The Test Orchestrations Layer
The test orchestration layer is the crux of TOPSAIL. It binds everything else together: - the CI job launchers - the configuration - the toolbox commands - the post-mortem visualizations and automated regression analyses.
Historically, this layer has been first and foremost triggered by CI jobs, with clean clusters and kube-admin privileges. This is still the first target of TOPSAIL test automation. The side effect of that is that TOPSAIL may seem not very user-friendly when trying to use it interactively from a terminal.
In this section, we’ll try to cover these different aspects that TOPSAIL binds together.
The CI job launchers
TOPSAIL test orchestrations are focused on reproducibility and end-to-end testing. These two ideas are directly linked, and in the OpenShift world, the easiest to ensure that the rests are reproducible and end-to-end automated is to start from scratch (or from a fresh and clean cluster).
Cluster creation
In OpenShift CI, TOPSAIL has the ability to create a dedicated cluster
(even two, one for RHOAI, one for simulating users). This mode is
launched with the rhoai-e2e
test. It is particularly useful when
launching cloud scale tests. The cluster creation is handled by the
deploy-cluster subproject.
This part of TOPSAIL is old, and mostly written in Bash. But it has
proved to be robust and reliable, although we haven’t been using it
much since we got access to bare-metal clusters.
By default, these clusters are destroyed after the test.
A keep
flag can be set in the configuration to avoid destroying
it, and creating a kube-admin user with a predefined password. (Ask
in PM for how access the cluster).
Cluster from pool
In OpenShift CI, TOPSAIL has a pool of pre-deployed clusters. These clusters are controlled by the Hive tool, managed by the OpenShift CI team.

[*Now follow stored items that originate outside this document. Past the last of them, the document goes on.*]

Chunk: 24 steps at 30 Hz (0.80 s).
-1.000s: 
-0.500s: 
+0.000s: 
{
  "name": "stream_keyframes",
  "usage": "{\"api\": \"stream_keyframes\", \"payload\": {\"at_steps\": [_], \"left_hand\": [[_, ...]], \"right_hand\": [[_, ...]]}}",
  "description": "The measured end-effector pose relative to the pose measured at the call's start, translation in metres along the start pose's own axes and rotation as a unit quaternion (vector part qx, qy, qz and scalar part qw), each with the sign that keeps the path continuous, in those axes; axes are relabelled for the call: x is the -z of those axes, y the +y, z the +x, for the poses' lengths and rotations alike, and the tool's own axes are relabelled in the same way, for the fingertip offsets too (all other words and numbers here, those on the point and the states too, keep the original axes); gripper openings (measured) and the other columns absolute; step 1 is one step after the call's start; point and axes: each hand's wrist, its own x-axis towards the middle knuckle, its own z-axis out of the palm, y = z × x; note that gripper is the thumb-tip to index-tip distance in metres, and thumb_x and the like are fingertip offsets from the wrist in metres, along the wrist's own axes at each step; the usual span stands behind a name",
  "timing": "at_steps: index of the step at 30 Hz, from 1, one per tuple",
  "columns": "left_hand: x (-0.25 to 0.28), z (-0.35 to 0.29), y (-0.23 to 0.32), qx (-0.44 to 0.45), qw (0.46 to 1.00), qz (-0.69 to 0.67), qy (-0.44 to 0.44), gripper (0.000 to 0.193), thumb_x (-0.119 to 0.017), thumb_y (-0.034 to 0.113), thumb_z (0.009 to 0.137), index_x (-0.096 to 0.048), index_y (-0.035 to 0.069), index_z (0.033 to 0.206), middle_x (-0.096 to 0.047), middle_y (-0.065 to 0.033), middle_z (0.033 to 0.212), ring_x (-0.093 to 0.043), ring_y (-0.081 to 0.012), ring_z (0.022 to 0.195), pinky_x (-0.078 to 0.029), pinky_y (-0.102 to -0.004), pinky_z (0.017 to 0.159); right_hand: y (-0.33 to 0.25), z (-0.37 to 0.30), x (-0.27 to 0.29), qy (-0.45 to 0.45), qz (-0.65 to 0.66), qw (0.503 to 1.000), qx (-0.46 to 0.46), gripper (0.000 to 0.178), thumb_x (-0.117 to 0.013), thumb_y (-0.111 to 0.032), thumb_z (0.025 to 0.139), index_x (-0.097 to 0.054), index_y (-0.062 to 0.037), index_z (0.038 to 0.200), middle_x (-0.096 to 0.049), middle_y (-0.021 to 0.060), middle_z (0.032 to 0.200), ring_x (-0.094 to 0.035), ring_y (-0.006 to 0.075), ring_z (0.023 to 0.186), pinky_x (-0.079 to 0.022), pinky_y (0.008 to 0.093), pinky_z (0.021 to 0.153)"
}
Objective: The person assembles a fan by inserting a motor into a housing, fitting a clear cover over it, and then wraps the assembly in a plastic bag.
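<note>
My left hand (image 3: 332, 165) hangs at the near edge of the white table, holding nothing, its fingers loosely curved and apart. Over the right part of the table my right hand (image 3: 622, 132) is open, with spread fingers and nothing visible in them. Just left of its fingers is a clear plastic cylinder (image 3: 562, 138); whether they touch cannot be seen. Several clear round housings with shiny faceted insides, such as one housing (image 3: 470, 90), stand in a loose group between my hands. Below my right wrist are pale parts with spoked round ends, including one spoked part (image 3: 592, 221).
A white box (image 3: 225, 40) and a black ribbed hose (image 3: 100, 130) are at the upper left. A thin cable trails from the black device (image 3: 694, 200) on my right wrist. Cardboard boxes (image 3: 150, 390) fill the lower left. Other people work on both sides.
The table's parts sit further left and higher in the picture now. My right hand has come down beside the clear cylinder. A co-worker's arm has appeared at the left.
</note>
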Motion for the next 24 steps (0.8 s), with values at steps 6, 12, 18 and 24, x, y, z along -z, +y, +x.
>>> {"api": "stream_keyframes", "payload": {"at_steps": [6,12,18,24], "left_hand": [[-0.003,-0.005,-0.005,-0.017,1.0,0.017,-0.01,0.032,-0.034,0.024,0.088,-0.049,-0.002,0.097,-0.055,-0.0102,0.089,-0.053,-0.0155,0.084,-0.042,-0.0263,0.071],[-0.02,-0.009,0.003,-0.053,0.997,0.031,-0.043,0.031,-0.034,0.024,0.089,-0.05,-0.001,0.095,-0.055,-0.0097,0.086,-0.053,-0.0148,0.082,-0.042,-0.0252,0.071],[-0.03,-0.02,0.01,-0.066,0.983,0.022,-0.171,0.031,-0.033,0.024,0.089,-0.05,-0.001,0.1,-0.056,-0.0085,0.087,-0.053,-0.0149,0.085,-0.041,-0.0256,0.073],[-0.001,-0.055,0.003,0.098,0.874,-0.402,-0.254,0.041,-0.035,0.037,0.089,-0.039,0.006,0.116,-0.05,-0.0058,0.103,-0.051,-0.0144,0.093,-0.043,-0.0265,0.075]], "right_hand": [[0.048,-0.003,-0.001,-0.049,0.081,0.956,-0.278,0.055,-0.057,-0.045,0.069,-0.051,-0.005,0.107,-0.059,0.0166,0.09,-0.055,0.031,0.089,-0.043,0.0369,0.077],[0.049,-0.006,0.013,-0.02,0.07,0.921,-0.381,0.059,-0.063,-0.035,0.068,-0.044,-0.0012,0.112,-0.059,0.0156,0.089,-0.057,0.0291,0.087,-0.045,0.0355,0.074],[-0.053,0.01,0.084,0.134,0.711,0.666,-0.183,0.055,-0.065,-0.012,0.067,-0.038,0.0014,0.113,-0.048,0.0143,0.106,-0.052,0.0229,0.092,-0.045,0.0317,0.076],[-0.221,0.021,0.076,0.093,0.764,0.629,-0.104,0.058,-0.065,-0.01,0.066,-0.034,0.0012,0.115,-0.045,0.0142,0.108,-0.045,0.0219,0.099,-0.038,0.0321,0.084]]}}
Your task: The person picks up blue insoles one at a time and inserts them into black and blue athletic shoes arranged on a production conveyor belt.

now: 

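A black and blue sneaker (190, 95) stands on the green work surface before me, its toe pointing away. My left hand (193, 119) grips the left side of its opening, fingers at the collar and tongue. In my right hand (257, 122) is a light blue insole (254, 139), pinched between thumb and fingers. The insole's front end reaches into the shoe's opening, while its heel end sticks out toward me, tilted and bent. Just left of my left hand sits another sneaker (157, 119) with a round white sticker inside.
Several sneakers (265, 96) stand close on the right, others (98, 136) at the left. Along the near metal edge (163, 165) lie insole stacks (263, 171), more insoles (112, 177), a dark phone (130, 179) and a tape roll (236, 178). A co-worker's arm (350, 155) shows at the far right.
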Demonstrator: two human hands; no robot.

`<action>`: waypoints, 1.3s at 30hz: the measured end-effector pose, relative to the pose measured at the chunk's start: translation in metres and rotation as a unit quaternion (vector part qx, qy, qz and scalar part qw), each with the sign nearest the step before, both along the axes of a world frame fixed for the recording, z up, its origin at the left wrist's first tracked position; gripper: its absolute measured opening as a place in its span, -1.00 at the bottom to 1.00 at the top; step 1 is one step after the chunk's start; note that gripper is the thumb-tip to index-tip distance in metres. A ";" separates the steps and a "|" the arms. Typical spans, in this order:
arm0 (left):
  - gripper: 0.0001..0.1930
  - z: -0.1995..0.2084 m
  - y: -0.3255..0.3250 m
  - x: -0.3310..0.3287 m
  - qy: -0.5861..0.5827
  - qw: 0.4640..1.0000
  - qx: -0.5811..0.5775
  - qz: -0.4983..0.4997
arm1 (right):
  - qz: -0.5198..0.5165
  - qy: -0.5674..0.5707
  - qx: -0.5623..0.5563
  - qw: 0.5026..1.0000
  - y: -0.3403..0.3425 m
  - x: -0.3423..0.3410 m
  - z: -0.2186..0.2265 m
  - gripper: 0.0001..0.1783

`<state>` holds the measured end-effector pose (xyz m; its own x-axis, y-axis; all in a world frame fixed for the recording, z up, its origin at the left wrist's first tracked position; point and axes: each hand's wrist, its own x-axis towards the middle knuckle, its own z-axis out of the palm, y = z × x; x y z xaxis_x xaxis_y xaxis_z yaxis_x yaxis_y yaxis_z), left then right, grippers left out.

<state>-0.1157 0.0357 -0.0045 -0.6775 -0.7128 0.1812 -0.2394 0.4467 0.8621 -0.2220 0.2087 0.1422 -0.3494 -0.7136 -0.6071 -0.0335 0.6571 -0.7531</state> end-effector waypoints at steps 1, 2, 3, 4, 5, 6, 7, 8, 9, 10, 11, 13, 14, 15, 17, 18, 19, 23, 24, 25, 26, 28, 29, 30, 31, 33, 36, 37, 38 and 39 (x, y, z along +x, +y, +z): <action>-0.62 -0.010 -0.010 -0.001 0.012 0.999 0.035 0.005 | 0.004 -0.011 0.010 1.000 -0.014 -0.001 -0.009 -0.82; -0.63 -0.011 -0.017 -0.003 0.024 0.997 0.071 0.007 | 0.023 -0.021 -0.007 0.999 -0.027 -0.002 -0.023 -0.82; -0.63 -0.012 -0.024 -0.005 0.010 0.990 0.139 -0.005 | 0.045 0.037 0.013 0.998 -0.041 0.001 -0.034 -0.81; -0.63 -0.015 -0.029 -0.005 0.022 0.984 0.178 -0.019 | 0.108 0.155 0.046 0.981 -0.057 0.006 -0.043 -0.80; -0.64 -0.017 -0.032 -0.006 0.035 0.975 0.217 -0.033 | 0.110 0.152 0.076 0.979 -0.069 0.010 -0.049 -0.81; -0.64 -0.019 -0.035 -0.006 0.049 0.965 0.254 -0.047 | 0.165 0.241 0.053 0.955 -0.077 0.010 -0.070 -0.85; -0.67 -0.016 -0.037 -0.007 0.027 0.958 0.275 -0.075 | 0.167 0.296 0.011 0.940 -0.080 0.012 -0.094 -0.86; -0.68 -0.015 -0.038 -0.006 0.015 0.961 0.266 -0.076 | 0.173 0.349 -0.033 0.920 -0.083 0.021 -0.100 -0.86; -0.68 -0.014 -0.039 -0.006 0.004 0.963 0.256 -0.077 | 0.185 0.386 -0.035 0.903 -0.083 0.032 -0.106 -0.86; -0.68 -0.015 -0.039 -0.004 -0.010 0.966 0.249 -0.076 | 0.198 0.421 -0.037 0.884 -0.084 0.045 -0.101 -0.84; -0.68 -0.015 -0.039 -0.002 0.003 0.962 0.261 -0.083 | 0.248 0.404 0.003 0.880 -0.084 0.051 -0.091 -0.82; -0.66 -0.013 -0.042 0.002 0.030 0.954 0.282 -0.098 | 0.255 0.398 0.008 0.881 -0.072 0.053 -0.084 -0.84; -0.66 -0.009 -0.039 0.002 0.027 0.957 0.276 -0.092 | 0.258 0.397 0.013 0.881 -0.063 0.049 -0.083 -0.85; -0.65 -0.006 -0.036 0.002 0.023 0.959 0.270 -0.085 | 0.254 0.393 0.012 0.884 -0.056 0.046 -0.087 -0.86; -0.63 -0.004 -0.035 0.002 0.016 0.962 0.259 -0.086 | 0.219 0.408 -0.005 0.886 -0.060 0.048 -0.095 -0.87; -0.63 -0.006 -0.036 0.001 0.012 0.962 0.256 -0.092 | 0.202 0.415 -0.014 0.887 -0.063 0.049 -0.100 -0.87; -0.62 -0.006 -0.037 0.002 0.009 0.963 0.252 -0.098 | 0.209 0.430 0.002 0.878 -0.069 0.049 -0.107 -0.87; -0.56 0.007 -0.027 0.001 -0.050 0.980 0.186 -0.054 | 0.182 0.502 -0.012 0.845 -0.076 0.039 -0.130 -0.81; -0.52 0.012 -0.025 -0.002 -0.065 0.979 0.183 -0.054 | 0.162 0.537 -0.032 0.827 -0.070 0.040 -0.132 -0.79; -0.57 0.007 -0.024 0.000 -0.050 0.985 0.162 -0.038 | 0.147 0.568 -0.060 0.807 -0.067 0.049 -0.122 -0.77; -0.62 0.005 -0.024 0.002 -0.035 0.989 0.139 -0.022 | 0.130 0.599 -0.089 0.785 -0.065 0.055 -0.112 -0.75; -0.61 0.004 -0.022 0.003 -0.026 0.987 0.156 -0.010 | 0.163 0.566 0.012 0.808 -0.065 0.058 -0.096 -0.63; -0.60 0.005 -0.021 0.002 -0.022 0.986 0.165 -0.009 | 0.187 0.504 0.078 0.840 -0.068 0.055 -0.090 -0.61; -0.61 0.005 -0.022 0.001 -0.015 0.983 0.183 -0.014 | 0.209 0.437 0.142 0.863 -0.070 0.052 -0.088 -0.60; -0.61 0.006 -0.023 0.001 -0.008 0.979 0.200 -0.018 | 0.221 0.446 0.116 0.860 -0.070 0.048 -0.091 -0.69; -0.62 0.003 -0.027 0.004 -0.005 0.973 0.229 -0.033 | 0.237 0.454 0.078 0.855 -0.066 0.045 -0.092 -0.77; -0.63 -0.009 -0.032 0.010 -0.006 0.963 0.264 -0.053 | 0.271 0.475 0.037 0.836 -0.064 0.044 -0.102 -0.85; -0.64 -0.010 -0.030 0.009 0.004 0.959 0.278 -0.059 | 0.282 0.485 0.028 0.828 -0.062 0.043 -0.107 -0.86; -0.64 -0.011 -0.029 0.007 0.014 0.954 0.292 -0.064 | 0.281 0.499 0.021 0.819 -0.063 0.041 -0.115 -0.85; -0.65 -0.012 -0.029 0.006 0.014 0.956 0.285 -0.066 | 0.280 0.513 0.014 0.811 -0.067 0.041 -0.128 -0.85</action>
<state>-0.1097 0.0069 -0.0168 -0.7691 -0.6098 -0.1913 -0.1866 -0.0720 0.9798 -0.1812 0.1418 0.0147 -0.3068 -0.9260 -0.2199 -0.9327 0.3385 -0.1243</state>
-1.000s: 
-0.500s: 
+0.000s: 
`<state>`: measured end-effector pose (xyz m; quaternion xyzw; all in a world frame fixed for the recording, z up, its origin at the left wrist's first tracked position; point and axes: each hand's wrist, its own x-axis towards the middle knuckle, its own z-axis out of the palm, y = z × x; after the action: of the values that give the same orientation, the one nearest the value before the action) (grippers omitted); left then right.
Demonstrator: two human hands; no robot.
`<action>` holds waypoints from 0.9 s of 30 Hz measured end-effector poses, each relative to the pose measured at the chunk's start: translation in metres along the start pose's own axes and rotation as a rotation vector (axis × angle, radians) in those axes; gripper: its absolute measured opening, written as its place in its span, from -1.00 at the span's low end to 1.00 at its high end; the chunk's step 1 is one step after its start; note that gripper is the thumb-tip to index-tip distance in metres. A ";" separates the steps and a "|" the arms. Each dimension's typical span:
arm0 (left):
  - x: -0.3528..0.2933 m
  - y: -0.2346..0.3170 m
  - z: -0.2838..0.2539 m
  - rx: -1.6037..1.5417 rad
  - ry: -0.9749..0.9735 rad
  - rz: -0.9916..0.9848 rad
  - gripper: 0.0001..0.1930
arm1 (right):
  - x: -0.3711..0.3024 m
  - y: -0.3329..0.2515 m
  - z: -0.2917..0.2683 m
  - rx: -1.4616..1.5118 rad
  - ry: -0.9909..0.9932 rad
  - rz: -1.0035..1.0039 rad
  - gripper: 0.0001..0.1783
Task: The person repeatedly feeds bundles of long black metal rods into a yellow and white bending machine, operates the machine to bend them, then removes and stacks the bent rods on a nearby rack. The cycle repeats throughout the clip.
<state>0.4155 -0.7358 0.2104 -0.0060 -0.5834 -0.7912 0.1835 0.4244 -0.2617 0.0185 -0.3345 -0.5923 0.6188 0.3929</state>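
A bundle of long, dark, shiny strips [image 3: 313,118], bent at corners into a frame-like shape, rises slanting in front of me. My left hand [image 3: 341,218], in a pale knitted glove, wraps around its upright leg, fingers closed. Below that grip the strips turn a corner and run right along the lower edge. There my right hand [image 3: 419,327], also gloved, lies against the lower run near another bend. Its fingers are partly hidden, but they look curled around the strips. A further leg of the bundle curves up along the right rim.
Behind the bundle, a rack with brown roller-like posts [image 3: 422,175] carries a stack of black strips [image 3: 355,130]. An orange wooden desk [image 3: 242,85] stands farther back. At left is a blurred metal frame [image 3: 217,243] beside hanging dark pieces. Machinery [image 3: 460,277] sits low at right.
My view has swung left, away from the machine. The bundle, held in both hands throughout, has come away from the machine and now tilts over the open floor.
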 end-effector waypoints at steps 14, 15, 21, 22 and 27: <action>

In the current configuration, the pool have 2 single-node OpenShift systems.
These clusters are always destroyed at the end of the run. This is outside of TOPSAIL control.
Bare-metal clusters
In the Middleware Jenkins CI, TOPSAIL can be launched against two bare-metal clusters. These clusters have long running OpenShift deployments, and they are “never” reinstalled (at least, there is no reinstall automation in place at the moment). Hence, the test orchestrations are in charge of cleanup the cluster before (to ensure that no garbage is left) and after the test (to let the cluster clean for the following users). So the complete test sequence is:
cleanup
prepare
test
cleanup
This is the theory at least. In practice, the clusters are dedicated to the team, and after mutual agreement, the cleanups and prepare steps may be skipped to save time. Or the test and final cleanup, to have a cluster ready for development.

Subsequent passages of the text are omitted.